PROBLEM DETAILS: Every line in the data below from the one containing "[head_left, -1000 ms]" down to the one containing "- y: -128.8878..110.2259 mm", both included, must be retyped exactly; no other line is to appear.

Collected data
--

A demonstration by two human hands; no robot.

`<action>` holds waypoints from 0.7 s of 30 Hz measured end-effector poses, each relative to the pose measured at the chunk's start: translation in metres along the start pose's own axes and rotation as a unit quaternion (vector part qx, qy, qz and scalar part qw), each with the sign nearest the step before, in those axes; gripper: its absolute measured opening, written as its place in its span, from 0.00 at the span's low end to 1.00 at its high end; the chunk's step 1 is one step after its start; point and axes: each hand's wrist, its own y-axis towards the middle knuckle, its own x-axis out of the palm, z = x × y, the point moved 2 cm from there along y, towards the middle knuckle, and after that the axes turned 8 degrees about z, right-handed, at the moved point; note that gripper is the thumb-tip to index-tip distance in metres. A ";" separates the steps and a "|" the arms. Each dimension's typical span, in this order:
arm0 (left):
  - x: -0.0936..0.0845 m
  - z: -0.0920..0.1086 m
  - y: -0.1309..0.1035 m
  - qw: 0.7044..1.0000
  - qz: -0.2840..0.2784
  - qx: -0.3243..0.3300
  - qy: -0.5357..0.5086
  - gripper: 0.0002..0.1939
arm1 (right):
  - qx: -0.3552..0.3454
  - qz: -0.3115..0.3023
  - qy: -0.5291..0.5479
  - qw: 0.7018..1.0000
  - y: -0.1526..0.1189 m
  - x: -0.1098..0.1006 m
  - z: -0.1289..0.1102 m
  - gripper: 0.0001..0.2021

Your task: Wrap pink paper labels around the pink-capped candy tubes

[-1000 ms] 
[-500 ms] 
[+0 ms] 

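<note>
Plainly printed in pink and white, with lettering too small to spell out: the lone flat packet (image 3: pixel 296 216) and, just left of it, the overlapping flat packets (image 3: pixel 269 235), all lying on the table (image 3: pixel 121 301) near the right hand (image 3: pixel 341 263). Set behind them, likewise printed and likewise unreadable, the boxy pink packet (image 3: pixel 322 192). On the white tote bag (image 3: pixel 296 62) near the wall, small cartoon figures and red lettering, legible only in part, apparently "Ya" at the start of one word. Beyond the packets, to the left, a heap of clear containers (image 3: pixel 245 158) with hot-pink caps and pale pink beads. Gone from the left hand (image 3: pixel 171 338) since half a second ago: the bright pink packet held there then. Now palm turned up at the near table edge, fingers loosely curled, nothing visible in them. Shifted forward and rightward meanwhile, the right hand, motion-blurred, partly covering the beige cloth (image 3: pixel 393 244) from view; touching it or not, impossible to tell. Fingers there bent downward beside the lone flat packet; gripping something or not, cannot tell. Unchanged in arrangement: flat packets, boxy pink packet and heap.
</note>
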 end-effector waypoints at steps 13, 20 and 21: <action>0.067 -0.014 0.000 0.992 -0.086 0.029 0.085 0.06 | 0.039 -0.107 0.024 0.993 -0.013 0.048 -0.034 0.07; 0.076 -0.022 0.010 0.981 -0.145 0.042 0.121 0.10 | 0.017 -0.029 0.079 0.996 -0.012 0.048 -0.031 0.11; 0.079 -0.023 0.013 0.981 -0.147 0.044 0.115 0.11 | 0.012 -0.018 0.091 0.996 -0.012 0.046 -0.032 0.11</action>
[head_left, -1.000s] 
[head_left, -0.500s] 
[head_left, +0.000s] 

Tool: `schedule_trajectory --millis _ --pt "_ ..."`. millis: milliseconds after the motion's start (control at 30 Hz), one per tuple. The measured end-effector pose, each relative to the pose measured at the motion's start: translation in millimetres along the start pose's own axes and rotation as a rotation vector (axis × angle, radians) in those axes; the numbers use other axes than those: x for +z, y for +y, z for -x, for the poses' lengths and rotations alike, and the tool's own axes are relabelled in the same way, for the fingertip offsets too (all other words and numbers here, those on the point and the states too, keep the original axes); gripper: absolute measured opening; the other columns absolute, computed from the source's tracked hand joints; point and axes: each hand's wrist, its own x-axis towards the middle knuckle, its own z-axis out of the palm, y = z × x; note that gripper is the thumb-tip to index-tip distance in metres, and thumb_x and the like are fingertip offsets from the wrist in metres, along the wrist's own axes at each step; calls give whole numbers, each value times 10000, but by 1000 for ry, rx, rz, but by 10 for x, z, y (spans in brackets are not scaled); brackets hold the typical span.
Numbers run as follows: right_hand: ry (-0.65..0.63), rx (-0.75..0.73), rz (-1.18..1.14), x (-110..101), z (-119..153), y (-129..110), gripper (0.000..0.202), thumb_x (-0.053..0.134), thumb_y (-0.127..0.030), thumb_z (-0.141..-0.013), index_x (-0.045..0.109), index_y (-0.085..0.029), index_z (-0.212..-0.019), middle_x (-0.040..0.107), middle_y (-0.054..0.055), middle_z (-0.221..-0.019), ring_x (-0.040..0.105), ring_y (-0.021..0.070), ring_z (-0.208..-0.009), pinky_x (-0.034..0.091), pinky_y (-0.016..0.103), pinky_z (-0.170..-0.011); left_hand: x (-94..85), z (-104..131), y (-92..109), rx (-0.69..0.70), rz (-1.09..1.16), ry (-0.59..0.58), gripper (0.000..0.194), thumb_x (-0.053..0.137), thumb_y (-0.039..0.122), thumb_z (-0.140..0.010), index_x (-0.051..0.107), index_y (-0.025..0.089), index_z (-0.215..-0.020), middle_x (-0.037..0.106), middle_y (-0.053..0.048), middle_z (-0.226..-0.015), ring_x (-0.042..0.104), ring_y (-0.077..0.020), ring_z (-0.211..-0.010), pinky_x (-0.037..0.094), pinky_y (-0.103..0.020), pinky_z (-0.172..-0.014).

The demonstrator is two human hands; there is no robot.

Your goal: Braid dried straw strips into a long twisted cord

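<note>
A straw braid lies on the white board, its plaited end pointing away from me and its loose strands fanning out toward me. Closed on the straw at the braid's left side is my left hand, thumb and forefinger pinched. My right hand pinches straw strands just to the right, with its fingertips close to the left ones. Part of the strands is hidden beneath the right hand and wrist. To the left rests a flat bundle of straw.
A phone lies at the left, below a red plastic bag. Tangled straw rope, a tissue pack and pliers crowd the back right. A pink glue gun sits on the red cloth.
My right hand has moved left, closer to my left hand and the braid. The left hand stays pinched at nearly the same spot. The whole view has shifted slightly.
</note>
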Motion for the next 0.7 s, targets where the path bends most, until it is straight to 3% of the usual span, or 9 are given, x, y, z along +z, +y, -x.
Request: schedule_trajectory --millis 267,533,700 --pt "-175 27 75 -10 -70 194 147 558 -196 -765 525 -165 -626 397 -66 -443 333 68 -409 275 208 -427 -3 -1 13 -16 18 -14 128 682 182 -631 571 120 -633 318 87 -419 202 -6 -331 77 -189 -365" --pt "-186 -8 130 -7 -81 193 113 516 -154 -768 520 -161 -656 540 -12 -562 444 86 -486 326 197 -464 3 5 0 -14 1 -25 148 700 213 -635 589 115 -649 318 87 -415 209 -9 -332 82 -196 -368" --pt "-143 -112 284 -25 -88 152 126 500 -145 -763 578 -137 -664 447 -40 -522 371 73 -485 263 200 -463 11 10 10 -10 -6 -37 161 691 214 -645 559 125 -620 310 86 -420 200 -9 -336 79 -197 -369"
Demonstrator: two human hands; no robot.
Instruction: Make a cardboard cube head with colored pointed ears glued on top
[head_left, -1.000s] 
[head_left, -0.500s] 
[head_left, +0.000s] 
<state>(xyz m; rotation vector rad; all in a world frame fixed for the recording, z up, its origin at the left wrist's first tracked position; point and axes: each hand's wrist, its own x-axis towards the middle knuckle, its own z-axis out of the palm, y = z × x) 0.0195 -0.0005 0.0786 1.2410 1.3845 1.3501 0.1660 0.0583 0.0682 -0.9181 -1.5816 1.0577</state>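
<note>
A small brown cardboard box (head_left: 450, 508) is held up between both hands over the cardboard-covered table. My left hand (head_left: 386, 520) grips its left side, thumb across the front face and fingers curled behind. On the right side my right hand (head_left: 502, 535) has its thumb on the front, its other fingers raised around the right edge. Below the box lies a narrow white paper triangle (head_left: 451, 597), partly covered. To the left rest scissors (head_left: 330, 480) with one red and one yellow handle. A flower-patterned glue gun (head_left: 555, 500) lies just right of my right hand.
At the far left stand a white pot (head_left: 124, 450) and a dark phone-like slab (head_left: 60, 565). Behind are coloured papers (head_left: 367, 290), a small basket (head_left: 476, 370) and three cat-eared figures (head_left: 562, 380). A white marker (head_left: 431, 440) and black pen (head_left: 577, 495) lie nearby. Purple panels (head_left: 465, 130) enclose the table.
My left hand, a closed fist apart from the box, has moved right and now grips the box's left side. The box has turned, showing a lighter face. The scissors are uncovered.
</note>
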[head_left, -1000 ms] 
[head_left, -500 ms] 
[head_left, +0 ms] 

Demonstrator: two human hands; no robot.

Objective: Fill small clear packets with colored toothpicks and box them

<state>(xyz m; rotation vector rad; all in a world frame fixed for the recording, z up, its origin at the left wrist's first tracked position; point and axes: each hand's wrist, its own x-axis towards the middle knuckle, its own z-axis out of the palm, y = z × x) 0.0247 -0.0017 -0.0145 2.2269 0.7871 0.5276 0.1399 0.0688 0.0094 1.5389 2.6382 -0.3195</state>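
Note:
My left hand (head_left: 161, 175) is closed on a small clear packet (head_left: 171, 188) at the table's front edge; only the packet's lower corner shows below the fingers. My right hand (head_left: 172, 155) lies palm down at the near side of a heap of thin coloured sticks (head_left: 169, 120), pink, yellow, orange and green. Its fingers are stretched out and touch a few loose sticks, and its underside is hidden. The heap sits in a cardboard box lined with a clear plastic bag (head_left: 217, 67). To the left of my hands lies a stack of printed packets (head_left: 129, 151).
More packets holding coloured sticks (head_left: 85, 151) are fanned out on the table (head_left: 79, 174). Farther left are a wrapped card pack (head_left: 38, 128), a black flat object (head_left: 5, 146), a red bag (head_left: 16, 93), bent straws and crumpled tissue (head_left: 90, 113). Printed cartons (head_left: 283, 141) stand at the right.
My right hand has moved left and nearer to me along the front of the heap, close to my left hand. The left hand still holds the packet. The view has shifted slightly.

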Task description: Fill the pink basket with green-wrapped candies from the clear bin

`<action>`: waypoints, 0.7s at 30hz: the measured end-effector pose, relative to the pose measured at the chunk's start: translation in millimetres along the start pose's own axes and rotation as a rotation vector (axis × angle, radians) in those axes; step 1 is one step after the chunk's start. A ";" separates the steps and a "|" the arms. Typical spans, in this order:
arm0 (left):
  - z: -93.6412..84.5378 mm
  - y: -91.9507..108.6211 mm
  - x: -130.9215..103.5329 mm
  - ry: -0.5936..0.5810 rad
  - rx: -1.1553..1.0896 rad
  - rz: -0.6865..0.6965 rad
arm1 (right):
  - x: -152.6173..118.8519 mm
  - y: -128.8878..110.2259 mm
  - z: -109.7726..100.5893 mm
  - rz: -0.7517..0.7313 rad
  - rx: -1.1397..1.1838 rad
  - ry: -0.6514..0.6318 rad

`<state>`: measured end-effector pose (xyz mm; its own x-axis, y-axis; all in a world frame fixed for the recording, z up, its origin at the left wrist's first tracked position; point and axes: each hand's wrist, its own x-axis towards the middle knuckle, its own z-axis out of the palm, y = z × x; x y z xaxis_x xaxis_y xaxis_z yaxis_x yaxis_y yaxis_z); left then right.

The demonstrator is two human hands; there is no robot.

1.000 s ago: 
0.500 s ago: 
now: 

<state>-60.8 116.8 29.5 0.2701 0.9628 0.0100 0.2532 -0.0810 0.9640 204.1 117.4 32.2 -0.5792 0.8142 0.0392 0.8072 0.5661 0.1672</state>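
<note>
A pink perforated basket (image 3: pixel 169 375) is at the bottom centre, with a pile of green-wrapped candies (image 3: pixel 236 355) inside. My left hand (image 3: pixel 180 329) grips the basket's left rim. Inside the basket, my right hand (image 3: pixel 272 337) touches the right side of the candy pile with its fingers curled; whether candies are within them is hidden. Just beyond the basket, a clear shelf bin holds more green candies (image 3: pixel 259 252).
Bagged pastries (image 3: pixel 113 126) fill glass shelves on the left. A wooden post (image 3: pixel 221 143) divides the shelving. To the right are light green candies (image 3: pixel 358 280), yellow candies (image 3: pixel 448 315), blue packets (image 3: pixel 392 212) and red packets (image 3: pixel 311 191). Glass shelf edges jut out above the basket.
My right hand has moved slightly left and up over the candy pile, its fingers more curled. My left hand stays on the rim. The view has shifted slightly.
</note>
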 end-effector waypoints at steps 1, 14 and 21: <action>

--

RESPONSE TO THIS EXERCISE:
[head_left, -1000 ms] 
[head_left, -500 ms] 
[head_left, +0 ms] 

Demonstrator: two human hands; no robot.

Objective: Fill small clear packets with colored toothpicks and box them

<state>(xyz m; rotation vector rad; all in a world frame fixed for the recording, z up, its origin at the left wrist's first tracked position; point and axes: each hand's wrist, its own x-axis towards the middle knuckle, its own z-axis out of the palm, y = z × x) 0.0247 -0.0017 -0.0145 2.2269 0.7871 0.5276 0.1399 0.0688 0.0094 1.5389 2.6382 -0.3195</state>
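Note:
My left hand (head_left: 161, 175) is closed on a small clear packet (head_left: 171, 188) at the table's front edge; only the packet's lower corner shows below the fingers. My right hand (head_left: 172, 155) lies palm down at the near side of a heap of thin coloured sticks (head_left: 169, 120), pink, yellow, orange and green. Its fingers are stretched out and touch a few loose sticks, and its underside is hidden. The heap sits in a cardboard box lined with a clear plastic bag (head_left: 217, 67). To the left of my hands lies a stack of printed packets (head_left: 129, 151).
More packets holding coloured sticks (head_left: 85, 151) are fanned out on the table (head_left: 79, 174). Farther left are a wrapped card pack (head_left: 38, 128), a black flat object (head_left: 5, 146), a red bag (head_left: 16, 93), bent straws and crumpled tissue (head_left: 90, 113). Printed cartons (head_left: 283, 141) stand at the right.
My right hand has moved left and nearer to me along the front of the heap, close to my left hand. The left hand still holds the packet. The view has shifted slightly.
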
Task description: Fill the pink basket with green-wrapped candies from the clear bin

`<action>`: waypoints, 0.7s at 30hz: the measured end-effector pose, relative to the pose measured at the chunk's start: translation in millimetres along the start pose's own axes and rotation as a rotation vector (axis × angle, radians) in those axes; step 1 is one step after the chunk's start. A ";" separates the steps and a "|" the arms. Typical spans, in this order:
arm0 (left):
  - z: -93.6412..84.5378 mm
  - y: -91.9507..108.6211 mm
  - x: -130.9215..103.5329 mm
  - ry: -0.5936..0.5810 rad
  - rx: -1.1553..1.0896 rad
  - rz: -0.6865..0.6965 rad
arm1 (right):
  - x: -152.6173..118.8519 mm
  - y: -128.8878..110.2259 mm

What the exercise asked for is now done.